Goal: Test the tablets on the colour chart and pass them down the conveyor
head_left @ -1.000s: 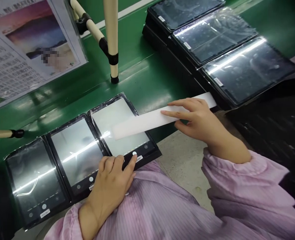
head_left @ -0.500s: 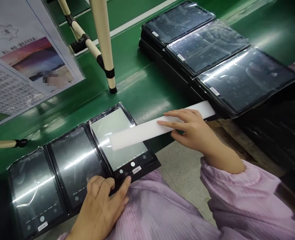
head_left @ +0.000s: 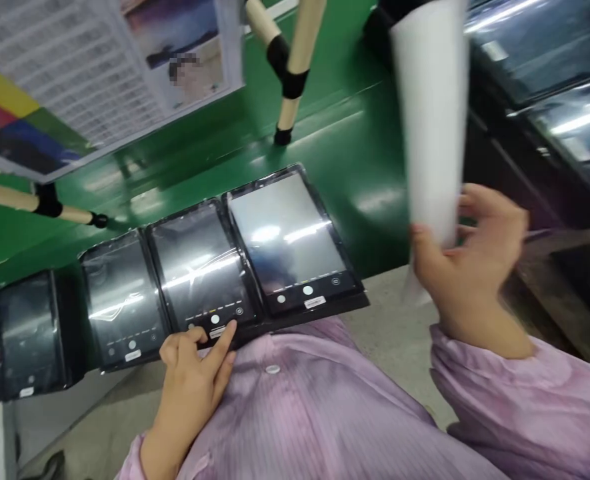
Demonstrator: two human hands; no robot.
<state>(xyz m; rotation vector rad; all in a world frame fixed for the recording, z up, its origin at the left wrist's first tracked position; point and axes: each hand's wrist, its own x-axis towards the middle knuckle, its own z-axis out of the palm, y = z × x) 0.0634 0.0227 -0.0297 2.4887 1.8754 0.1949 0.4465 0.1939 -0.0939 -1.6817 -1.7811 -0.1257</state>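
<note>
Several black tablets lie in a row along the near edge of the green belt [head_left: 365,147]. My left hand [head_left: 195,373] is curled, its forefinger stretched out and touching the bottom edge of the middle tablet [head_left: 199,267], just below its on-screen buttons. The tablet to its right [head_left: 289,233] shows a bright grey screen. My right hand [head_left: 469,267] is closed round the lower end of a long white strip [head_left: 432,113], which stands nearly upright and is blurred by motion. A darker tablet [head_left: 119,293] lies left of the middle one.
More dark tablets in film [head_left: 549,60] are stacked at the right on the belt. A printed sheet with a colour chart [head_left: 75,73] hangs at upper left on a cream pipe frame [head_left: 295,73]. A cream bar [head_left: 29,203] juts in from the left. Concrete floor [head_left: 389,340] shows below.
My right hand has swung the white strip from lying flat over the right tablet to nearly upright. My left forefinger has shifted from the right tablet to the middle one. The view turned left.
</note>
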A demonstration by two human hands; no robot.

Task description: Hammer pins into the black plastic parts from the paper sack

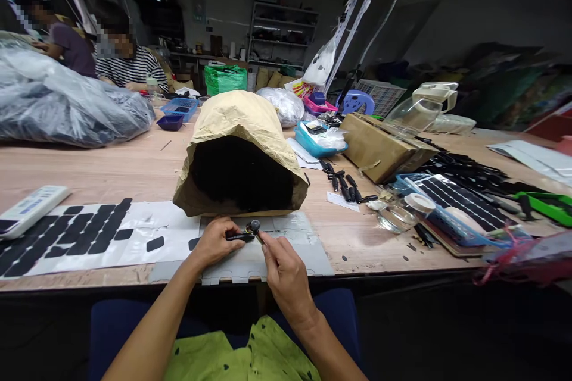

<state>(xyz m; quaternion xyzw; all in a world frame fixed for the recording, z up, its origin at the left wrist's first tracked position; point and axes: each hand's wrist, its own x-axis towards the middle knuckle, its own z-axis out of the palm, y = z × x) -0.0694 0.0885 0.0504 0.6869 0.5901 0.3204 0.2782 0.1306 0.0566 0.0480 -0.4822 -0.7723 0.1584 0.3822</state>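
Observation:
My left hand [215, 243] rests on a grey board [290, 256] at the table's front edge, its fingers closed on a slim black piece [240, 237]. In my right hand [286, 274], the fingers pinch a small thin-handled tool with a round dark head [253, 226], which is at the black piece's right end. Whether the two touch I cannot tell. Just beyond both hands lies a large brown paper sack [236, 110], its wide mouth facing me and its inside dark. A white sheet of rounded black stickers [138, 238] lies left of my left hand.
Several black pieces [344, 184] lie right of the sack, near a cardboard box [379, 146]. A glass jar [395, 218] and a blue basket [456, 221] stand farther right. At left are a white device [33, 209] and a big plastic bag [67, 95]; two people sit behind.

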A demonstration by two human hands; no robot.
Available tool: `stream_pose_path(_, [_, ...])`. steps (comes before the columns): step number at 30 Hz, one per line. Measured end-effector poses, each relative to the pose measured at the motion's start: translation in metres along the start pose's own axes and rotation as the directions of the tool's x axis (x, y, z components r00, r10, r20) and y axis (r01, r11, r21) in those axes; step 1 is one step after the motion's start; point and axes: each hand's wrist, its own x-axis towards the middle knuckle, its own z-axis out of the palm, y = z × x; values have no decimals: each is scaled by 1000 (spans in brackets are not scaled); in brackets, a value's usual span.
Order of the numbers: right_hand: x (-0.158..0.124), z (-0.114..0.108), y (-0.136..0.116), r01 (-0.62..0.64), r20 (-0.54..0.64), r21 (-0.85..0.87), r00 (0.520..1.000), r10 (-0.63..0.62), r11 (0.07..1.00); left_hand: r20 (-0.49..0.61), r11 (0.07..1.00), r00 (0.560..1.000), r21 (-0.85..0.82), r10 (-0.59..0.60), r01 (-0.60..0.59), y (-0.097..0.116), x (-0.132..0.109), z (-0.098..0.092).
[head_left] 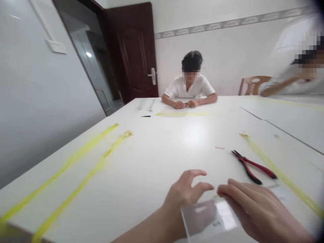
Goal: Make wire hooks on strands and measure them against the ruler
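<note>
Left grip: the person's left hand [187,192] was half curled with thumb and forefinger apart, a narrow gap closed on nothing that could be seen.
Right grip: the right hand [255,206] lay with its fingers stretched toward the left fingertips and nearly met them. Its thumb was hidden, so whether it pinched anything could not be told.
Held thing: a clear plastic sleeve [210,219] with a small dark label stood at the near edge, in front of the left wrist and touching the right fingers. It was tilted up, probably so both hands could reach its upper edge.
Tool: red-and-black-handled pliers [253,167] lay just beyond the right hand, apparently put down to free it yet kept within reach.
Scrap: a small pink scrap [219,147] sat a little farther off, apart from the pliers.
Surface: the glossy white table [152,162] carried worn yellow tape strips [76,158] at left and right, seemingly marking off places.
Far side: a person in a white shirt [189,86] sat well apart with both hands together, and a second person [291,81] sat at far right by a wooden chair [253,83].
Background: a dark brown door [134,54] stood at far left.
</note>
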Motion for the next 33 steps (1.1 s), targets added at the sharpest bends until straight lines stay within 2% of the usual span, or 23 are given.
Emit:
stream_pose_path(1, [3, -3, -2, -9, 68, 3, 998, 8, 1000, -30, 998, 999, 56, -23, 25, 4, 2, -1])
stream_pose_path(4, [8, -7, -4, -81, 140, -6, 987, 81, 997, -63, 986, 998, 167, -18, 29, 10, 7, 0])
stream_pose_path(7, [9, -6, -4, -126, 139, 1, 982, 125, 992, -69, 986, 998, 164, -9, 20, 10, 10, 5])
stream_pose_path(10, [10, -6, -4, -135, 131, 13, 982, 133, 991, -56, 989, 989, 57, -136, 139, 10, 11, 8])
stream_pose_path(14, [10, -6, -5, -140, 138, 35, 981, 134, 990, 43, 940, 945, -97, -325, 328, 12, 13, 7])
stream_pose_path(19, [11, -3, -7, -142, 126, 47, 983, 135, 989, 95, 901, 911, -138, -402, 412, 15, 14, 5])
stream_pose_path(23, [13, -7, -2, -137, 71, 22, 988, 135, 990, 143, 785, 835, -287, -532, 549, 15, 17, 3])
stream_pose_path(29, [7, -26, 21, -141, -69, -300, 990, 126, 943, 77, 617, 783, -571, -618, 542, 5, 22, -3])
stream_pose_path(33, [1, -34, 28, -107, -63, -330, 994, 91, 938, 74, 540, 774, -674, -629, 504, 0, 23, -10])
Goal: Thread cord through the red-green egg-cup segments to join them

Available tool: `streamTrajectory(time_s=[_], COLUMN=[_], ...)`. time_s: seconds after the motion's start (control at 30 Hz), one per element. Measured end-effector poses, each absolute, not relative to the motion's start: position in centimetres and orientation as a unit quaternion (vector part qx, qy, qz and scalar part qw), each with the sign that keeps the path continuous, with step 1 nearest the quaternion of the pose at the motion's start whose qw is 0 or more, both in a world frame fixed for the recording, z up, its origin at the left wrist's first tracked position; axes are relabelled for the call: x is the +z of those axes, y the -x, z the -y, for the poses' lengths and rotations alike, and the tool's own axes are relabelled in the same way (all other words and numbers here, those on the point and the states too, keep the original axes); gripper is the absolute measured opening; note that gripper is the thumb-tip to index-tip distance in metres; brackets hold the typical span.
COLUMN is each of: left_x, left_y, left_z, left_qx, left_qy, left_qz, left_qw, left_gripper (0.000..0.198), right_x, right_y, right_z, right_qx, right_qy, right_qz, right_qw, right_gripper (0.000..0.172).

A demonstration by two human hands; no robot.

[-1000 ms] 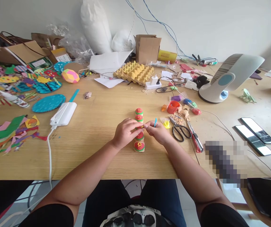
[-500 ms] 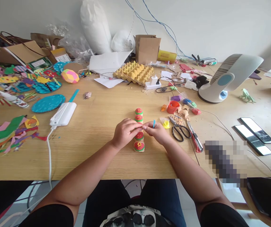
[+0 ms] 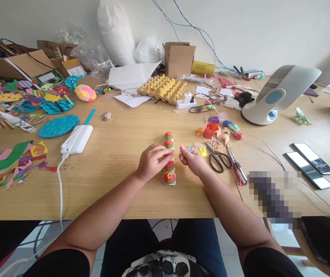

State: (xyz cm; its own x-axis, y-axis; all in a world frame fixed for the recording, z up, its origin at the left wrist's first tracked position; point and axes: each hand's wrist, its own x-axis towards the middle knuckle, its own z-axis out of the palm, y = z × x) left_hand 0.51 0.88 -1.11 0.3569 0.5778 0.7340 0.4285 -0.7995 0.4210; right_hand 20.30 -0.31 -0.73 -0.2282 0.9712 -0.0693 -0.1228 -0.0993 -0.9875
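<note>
left hand pinches our craft row | right hand grips blue strip | light, crushable paper; we'd hold edges gently

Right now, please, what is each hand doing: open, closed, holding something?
Left hand: fingers curled, touching the row of red-green pieces; hold not certain.
Right hand: closed, pinching a small blue strip.

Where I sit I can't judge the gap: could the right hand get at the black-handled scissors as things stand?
Probably yes. The scissors lie flat on the table just right of the right hand, with nothing between them, though its fingers pinch a small blue piece.
</note>
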Motion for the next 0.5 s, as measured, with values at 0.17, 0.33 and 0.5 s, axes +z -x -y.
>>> streamTrajectory(time_s=[0.17, 0.33, 0.5], left_x=[-1.29, -1.25, -1.18], left_y=[-0.43, -0.39, -0.46], left_z=[-0.91, -0.94, -0.86], left_qx=[0.476, 0.475, 0.475], left_qy=[-0.82, -0.816, -0.817], left_qz=[-0.31, -0.318, -0.315], left_qw=[0.076, 0.08, 0.086], left_gripper=[0.014, 0.013, 0.011], right_x=[-1.04, -0.96, -0.83], right_y=[-20.44, -20.56, -20.53], right_z=[0.05, 0.08, 0.13], right_qx=[0.62, 0.603, 0.599], right_qy=[0.418, 0.437, 0.442], right_qz=[0.489, 0.494, 0.48], right_qw=[0.449, 0.449, 0.463], right_gripper=[0.047, 0.044, 0.044])
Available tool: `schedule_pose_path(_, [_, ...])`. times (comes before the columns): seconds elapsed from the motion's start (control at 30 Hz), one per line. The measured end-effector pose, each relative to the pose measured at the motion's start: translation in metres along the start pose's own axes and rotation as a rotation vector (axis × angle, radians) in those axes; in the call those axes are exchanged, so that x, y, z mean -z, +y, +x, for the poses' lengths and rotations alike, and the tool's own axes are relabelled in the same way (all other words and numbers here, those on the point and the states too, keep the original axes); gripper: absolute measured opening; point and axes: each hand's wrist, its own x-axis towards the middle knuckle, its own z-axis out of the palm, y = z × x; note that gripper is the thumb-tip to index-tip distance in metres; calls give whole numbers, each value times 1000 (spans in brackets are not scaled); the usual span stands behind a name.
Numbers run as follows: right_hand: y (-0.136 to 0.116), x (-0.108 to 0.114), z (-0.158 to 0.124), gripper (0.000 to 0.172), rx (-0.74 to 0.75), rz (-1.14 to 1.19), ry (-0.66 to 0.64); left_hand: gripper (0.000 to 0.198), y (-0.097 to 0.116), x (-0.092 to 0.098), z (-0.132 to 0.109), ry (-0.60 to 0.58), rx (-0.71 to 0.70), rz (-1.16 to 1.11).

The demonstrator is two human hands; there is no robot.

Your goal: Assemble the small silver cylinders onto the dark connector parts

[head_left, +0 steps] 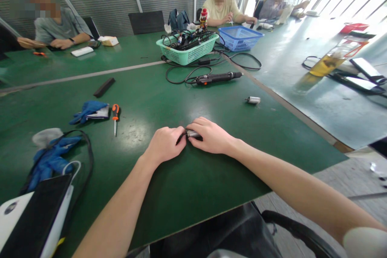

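Near the middle of the green table (181, 185), my left hand (167, 143) is closed round a small dark part (180, 138). My right hand (209, 135) wraps a small silvery cylinder (192, 134), its fingers bent over the top. The two pieces meet end to end between my hands, and the fingers hide most of them. Whether they are joined cannot be made out. A similar silver cylinder (253, 100) lies on its side to the right, farther back. Beyond my hands rests a black electric screwdriver (218, 78) with its cable.
An orange-handled screwdriver (115, 113), blue gloves (90, 111) and a dark bar (104, 87) lie left. A green basket (188, 50) of tools and a blue basket (240, 38) stand behind. A black phone (38, 213) is lower left. Several people sit across the table.
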Motion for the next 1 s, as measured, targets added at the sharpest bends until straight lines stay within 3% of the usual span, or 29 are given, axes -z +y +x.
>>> schedule_pose_path(1.0, [-2, 2, 1, 25, 2, -16, -12, 24, -1, -2, 0, 16, -1, -1])
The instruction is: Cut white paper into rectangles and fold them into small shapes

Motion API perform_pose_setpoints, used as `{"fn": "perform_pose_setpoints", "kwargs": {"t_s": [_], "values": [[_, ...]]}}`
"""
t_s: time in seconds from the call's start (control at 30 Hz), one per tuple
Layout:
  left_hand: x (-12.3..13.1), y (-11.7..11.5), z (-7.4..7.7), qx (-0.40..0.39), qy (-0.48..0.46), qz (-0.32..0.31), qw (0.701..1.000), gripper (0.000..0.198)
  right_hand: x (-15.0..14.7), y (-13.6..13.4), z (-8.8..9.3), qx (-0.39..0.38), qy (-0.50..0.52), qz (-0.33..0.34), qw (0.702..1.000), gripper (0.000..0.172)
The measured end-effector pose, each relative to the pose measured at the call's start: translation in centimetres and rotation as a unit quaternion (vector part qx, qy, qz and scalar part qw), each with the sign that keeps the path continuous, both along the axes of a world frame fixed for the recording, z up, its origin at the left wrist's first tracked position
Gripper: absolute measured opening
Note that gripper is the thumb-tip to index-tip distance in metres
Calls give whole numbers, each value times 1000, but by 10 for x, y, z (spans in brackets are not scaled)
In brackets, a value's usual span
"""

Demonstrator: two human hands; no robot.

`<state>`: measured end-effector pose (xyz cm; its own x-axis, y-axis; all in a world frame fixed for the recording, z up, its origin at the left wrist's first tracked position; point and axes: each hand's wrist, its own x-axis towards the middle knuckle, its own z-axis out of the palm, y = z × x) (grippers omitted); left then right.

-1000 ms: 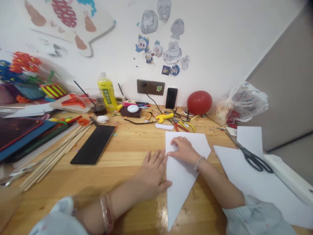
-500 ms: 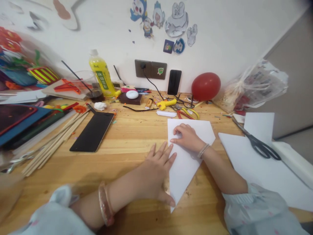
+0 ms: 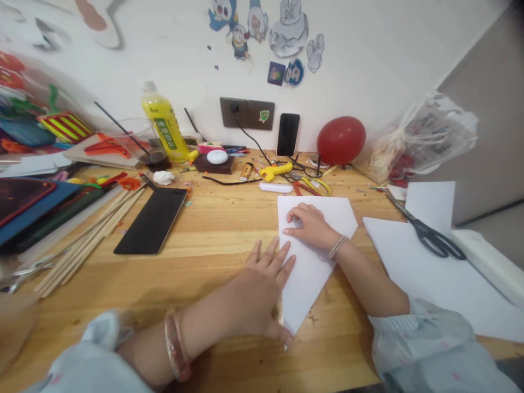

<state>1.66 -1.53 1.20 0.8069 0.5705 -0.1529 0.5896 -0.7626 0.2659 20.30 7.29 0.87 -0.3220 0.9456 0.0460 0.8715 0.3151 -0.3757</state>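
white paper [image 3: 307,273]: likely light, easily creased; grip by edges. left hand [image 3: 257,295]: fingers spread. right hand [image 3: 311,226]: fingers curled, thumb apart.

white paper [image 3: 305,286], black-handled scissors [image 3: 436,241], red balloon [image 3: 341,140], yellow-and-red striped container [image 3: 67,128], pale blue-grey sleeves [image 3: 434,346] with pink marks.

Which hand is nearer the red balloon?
Right. The right hand is on the paper in front of the balloon; the left hand is farther off, at the paper's left edge.
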Motion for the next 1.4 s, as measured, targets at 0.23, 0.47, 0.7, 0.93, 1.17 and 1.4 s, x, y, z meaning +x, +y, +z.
{"fn": "perform_pose_setpoints", "kwargs": {"t_s": [0.23,0.47,0.7,0.93,1.17,1.4], "values": [[0,0,0,3,3,3,1000,113,0,0,0,0,4,1,1000,15],[7,-1,10,-29,45,14,998,111,0,1,0,5,8,4,1000,16],[12,0,21,-77,92,3,993,114,1,1,-3,11,12,4,1000,18],[10,-1,31,-128,92,-3,988,104,1,2,-5,18,23,0,1000,18],[11,-2,28,-94,65,-75,991,84,0,1,-5,19,26,-7,999,18],[9,-3,16,-73,17,-102,992,75,0,2,-6,17,33,-7,999,18]]}}
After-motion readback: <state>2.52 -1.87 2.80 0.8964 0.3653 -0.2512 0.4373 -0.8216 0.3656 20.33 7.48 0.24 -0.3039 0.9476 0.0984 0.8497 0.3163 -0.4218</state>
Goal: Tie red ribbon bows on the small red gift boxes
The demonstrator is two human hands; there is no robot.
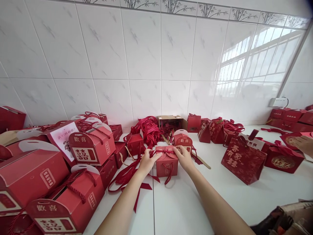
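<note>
A small red gift box (167, 167) stands upright on the white table in front of me, a dark red cord hanging down its front. My left hand (147, 162) is closed at the box's top left edge, thumb lying on the lid. At the top right edge, my right hand (184, 158) grips the same box. Between the thumbs, the round lid flaps (168, 150) look folded together; details there are too small to tell. Loose red ribbons (127, 174) trail beside my left hand. Just behind sits another red box (182, 139) with a rounded handle panel.
Larger red boxes (90, 143) are piled on the left. A heap of red ribbon (146, 129) and an open carton (171, 118) lie at the tiled wall. Red bags and boxes (244, 160) stand right. Another person's hand (305, 143) shows at the far right edge.
</note>
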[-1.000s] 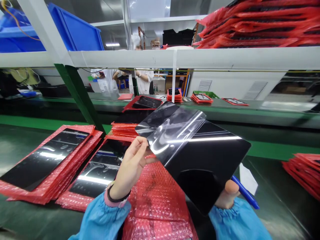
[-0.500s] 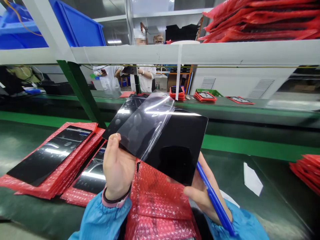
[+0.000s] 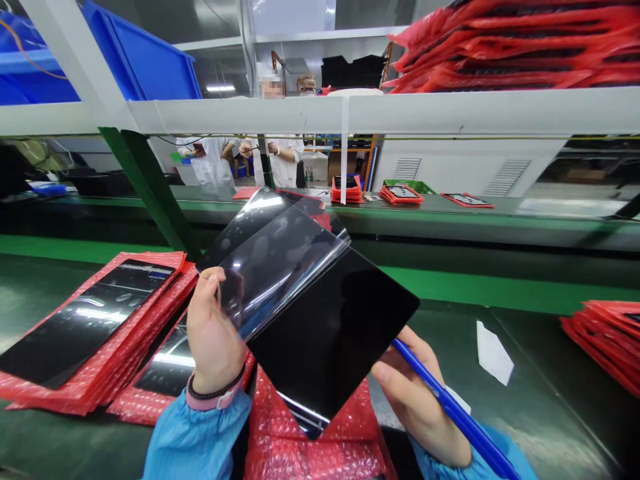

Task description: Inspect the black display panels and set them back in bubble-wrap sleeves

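A clear protective film (image 3: 280, 257) is folded back over a glossy black screen panel (image 3: 345, 320), part of it lifted in a curl. My left hand (image 3: 214, 337) pinches the film at its near left corner, thumb and fingers closed. At the panel's right edge my right hand (image 3: 417, 393) grips the panel, with a blue pen (image 3: 440, 393) lying between thumb and fingers of the same hand. Below the panel lies a red bubble-wrap bag (image 3: 310, 457). Smudges and bubble-like spots show on the film side at the panel's far left.
To the left, a black panel (image 3: 87, 317) rests on stacked red bubble bags (image 3: 127, 340); another panel (image 3: 170, 363) lies beside it. A white paper piece (image 3: 494, 353) and red bags (image 3: 603, 340) are at right. A shelf beam (image 3: 250, 119) crosses ahead. Workers stand beyond.
The panel has turned and tipped in my hands, its near corner now lower. The film's fold runs further along the panel, and my left hand has shifted slightly left.
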Tool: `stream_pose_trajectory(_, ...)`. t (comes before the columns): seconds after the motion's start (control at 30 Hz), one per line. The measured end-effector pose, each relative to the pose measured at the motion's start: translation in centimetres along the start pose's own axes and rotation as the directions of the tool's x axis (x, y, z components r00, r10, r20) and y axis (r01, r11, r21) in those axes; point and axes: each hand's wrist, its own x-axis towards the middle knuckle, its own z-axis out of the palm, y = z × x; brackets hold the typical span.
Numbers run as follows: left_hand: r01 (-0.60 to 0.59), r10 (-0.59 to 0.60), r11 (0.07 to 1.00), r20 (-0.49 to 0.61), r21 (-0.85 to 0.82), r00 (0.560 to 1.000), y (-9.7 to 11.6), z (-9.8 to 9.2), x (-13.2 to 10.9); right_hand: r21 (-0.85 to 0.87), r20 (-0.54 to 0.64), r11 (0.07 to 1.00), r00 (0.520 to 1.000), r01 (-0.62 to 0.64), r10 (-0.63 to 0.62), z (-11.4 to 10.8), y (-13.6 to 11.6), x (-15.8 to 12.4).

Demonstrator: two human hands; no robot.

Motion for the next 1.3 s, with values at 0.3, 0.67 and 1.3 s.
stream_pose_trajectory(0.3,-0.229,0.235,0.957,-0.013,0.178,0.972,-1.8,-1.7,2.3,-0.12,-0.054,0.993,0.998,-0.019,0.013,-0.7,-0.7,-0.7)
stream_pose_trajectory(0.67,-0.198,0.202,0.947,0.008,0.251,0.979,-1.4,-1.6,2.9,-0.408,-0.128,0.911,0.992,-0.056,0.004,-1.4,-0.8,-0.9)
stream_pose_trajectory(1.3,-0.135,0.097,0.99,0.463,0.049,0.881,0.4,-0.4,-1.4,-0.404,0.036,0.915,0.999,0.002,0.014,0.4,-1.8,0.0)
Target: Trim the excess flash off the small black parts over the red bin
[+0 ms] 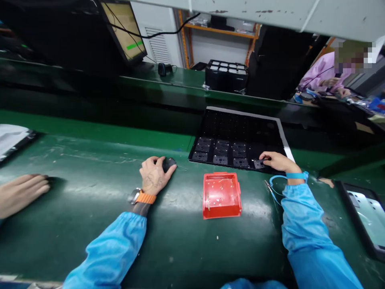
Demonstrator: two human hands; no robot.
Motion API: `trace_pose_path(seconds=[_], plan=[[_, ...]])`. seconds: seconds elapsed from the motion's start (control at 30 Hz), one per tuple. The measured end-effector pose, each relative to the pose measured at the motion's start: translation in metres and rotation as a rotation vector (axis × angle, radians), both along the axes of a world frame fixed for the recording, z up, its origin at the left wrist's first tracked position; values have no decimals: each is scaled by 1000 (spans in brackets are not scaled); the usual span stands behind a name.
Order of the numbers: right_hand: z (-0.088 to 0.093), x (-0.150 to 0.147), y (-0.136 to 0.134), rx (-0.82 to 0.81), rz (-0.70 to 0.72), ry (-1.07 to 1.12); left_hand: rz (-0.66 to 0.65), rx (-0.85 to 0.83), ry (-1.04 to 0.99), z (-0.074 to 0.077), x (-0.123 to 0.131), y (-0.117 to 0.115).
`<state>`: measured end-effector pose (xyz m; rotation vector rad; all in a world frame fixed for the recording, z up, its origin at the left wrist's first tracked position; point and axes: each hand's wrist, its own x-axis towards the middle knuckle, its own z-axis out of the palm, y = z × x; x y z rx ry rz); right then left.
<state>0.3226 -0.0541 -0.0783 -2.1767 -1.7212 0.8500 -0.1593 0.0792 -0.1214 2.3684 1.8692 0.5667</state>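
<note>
My left hand (154, 176) rests on the green bench with its thumb and fingers closed around a small black block-like piece (170, 163). To the right, my right hand (278, 161) pinches the edge of a thin dark plate (258, 163) at the near right corner of a black tray (264, 132). Several similar dark plates (221, 159) lie in rows across the tray's near part. Between my hands stands a red plastic bin (205, 198) with small pale scraps in it. A blue wrist strap (296, 176) circles my right wrist.
Another person's hand (25, 192) lies on the bench at far left. Tweezers (272, 192) and a blue cord are beside my right sleeve. A black-framed tray (355, 216) sits at right. A monitor (126, 32), scanner (164, 69) and black box (227, 82) stand behind. Another person (321, 74) sits back right.
</note>
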Motion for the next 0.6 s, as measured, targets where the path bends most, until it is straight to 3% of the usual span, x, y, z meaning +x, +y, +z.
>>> trace_pose_path(seconds=[0.37, 0.47, 0.6], plan=[[-5, -13, 1, -18, -7, -191, -32, -45, -61, -9, -5, 8], [9, -14, -1, 27, -32, -229, -75, -55, -85, -8, -3, 6], [48, -14, -16, 177, -80, -266, -51, -36, -107, -6, -1, 2]])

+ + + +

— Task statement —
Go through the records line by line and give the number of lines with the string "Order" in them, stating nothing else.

— Answer for this exercise —
2